Contenedores y soportes. Si una empresa quiere comunicar valores sostenibles, éstos han de incorporarse a la trazabilidad de hechos que proyecte. Es decir, la estrategia de comunicación ha de saber incorporar las pautas que contemple cada departamento en ese afán, desde la comunicación interna a la externa, pasando por los soportes, contenedores y contenidos que fluyan de la compañía, tanto online como offline. Una política de marca asociada a dichos valores, y una hoja de estilo sostenible que puedan practicar los departamentos en su día a día, tanto comercial como ejecutivo, serán claves para que de lo dicho al hecho haya poco trecho.

Transversalidad y oportunidades informativas.

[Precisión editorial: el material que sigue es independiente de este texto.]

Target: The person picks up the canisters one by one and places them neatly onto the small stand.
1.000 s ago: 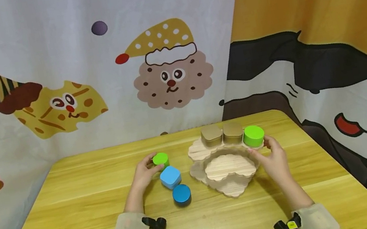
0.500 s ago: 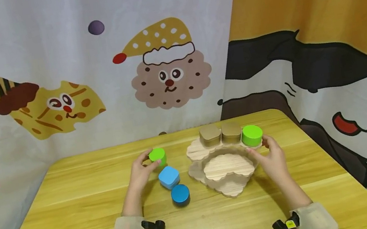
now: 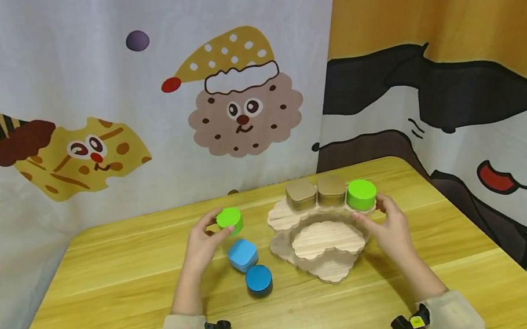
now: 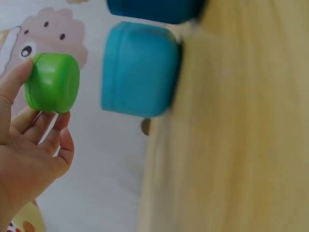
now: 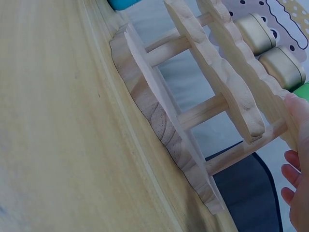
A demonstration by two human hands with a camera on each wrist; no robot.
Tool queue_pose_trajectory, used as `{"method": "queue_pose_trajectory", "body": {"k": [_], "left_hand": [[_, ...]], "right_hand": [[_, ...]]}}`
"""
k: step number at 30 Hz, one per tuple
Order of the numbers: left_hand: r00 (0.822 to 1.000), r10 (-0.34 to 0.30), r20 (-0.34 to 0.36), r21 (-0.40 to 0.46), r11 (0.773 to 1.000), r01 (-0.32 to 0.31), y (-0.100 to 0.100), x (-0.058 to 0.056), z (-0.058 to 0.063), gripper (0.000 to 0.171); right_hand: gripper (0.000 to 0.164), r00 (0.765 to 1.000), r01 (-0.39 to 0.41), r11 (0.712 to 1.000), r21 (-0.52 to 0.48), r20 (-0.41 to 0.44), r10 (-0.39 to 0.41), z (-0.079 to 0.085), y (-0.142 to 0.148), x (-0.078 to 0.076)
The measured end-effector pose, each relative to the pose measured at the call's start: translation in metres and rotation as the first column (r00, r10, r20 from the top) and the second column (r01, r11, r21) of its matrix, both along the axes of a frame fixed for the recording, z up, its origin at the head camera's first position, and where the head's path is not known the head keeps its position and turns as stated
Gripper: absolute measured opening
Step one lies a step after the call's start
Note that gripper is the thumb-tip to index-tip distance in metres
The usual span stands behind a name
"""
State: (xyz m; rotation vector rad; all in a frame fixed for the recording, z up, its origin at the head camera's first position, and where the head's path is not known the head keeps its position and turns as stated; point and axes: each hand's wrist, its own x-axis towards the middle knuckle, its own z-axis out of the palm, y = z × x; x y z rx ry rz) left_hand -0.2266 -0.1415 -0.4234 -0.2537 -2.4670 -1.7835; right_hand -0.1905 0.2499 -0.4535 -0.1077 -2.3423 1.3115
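My left hand (image 3: 202,242) pinches a small round green container (image 3: 230,221) between thumb and fingers. In the left wrist view the green container (image 4: 53,83) hangs clear of the table, with a lid seam around it. My right hand (image 3: 388,228) grips the right edge of the top tier of a scalloped wooden tiered stand (image 3: 329,242). Posts joining its tiers show in the right wrist view, where my right thumb lies on the top board and fingers curl below. On that tier sit two gold square containers (image 3: 301,194) and another green round container (image 3: 362,195).
Between the left forearm and the stand, a light-blue square container (image 3: 243,255) and a darker blue round one (image 3: 259,280) rest on the wooden table (image 3: 323,324). A printed curtain (image 3: 93,71) hangs behind the table's far edge.
My left hand has raised the green container off the table, away from the light-blue one, tilting it slightly. The right hand stays at the stand.
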Motion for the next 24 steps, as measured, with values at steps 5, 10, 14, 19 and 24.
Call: {"method": "queue_pose_trajectory", "body": {"k": [5, 10, 14, 19, 24], "left_hand": [[0.998, -0.018, -0.063, -0.004, 1.0, 0.017, 0.001, -0.006, -0.007, 0.055], [0.993, -0.055, -0.1, -0.019, 0.998, 0.053, 0.012, 0.001, 0.007, 0.055], [0.99, -0.08, -0.115, -0.016, 0.997, 0.078, 0.022, 0.006, 0.019, 0.055], [0.984, -0.111, -0.143, -0.021, 0.994, 0.109, 0.037, 0.023, 0.048, 0.051], [0.977, -0.133, -0.165, -0.007, 0.991, 0.134, 0.051, 0.033, 0.067, 0.051]], "right_hand": [[0.069, 1.0, 0.0, 1.0, -0.004, 0.012, 0.0, 0.002, 0.0, 0.0], [0.068, 1.0, 0.009, 1.0, 0.005, 0.008, -0.009, 0.001, 0.0, 0.0], [0.067, 1.0, 0.007, 1.0, 0.007, 0.005, -0.007, 0.001, 0.0, 0.0], [0.068, 1.0, 0.004, 1.0, 0.006, 0.011, -0.004, 0.001, 0.0, 0.001], [0.066, 1.0, -0.001, 1.0, -0.003, -0.003, 0.001, 0.0, 0.0, 0.0]]}}
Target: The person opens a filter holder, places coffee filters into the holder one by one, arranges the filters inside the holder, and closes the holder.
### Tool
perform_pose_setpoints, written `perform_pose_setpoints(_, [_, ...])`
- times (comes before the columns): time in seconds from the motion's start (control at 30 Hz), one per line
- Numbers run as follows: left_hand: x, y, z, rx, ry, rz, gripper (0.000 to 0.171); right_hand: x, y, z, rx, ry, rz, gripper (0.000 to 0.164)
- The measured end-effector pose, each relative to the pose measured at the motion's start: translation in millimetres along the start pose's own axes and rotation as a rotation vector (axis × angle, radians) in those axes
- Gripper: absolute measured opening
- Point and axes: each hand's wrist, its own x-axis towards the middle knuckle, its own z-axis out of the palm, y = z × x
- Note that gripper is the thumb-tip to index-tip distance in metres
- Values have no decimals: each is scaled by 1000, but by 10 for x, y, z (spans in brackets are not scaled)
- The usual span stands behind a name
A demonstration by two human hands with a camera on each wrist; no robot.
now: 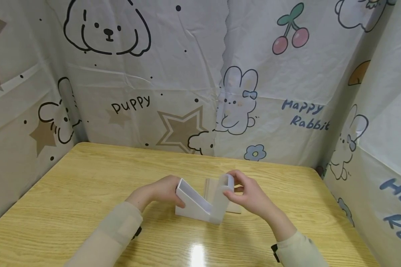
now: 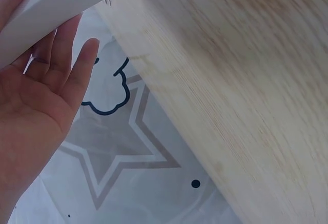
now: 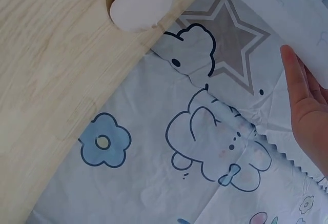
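A white open-topped holder [image 1: 192, 203] with a deep V-shaped dip in its side stands near the middle of the table. My left hand [image 1: 167, 191] grips its taller left end, thumb on the near side. At the other end, my right hand [image 1: 245, 191] pinches the rounded top of the paler upright part [image 1: 218, 204]. In the left wrist view, the holder's white wall [image 2: 66, 6] lies across the fingers of my left hand [image 2: 43, 96]. The right wrist view has my right hand [image 3: 310, 111] against a whitish panel [image 3: 292, 21]; some fingertips are hidden.
Behind the holder lies a flat beige piece [image 1: 234, 207], partly covered by it; its rounded end [image 3: 143, 8] appears in the right wrist view. The wood-grain table [image 1: 103, 178] is bordered by a printed cloth [image 1: 173, 74] at the back and sides.
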Motion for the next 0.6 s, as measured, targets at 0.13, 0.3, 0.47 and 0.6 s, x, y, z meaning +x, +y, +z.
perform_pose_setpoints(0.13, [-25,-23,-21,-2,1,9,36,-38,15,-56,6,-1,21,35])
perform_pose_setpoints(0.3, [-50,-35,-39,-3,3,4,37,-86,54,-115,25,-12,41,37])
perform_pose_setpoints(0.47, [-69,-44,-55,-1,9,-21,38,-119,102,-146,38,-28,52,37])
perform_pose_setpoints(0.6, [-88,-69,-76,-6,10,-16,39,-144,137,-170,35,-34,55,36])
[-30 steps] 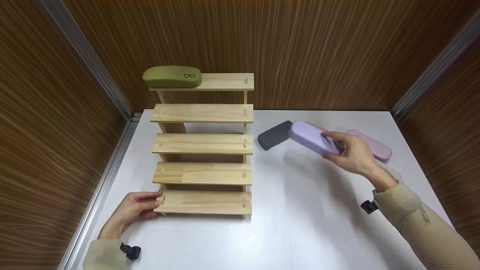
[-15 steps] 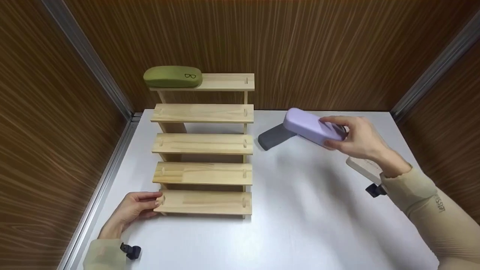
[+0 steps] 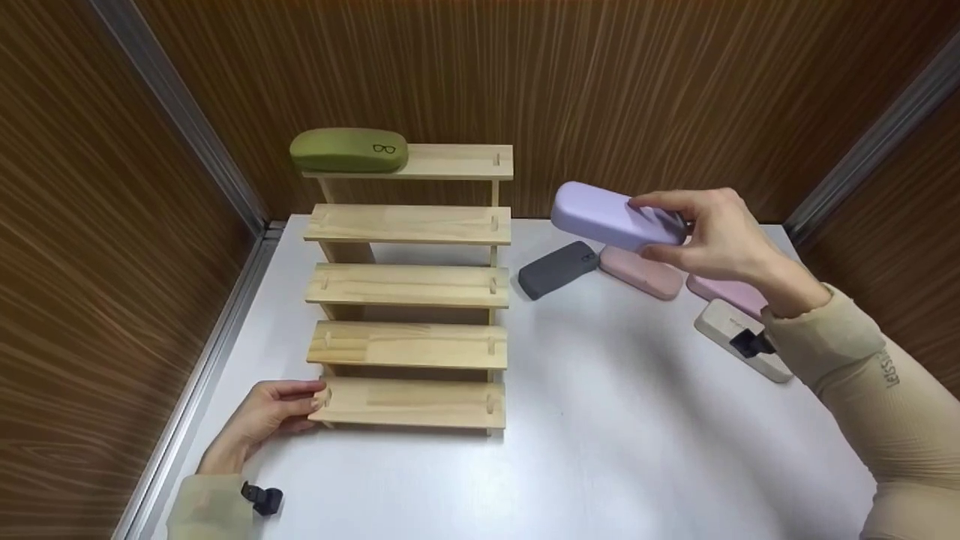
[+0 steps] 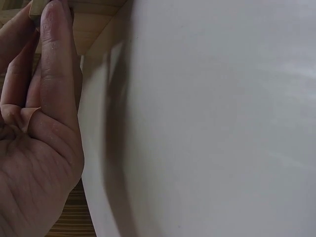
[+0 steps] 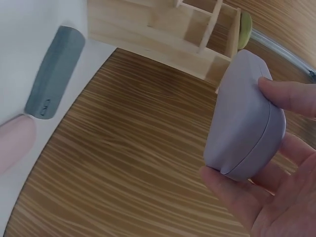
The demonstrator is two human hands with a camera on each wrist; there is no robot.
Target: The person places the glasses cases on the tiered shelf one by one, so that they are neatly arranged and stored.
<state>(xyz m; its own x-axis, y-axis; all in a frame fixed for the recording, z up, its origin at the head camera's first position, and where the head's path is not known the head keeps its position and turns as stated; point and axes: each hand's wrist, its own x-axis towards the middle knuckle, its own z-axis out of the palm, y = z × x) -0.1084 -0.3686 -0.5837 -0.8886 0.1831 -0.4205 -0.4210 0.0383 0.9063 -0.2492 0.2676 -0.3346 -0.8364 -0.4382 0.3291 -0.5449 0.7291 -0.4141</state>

Precisamente, de cada departamento, de cada lanzamiento, producto o servicio, la estrategia de comunicación responsable habrá de entrelazar las virtudes, defectos, oportunidades y propiedades, al objeto de pautar planes de comunicación transversales que optimicen al máximo los esfuerzos de difusión y de divulgación de los valores sostenibles e intangibles de la empresas. Porque si se busca la eficiencia en materia de comunicación, exprimiendo las posibilidades reales para alcanzar la eficacia, la praxis misma de ponerla en práctica restará recursos, tiempo, espacios y acción que refleje realmente una apuesta responsable por lo que se hace, se dice y se divulga de lo que se practica, se dedica y se comercializa.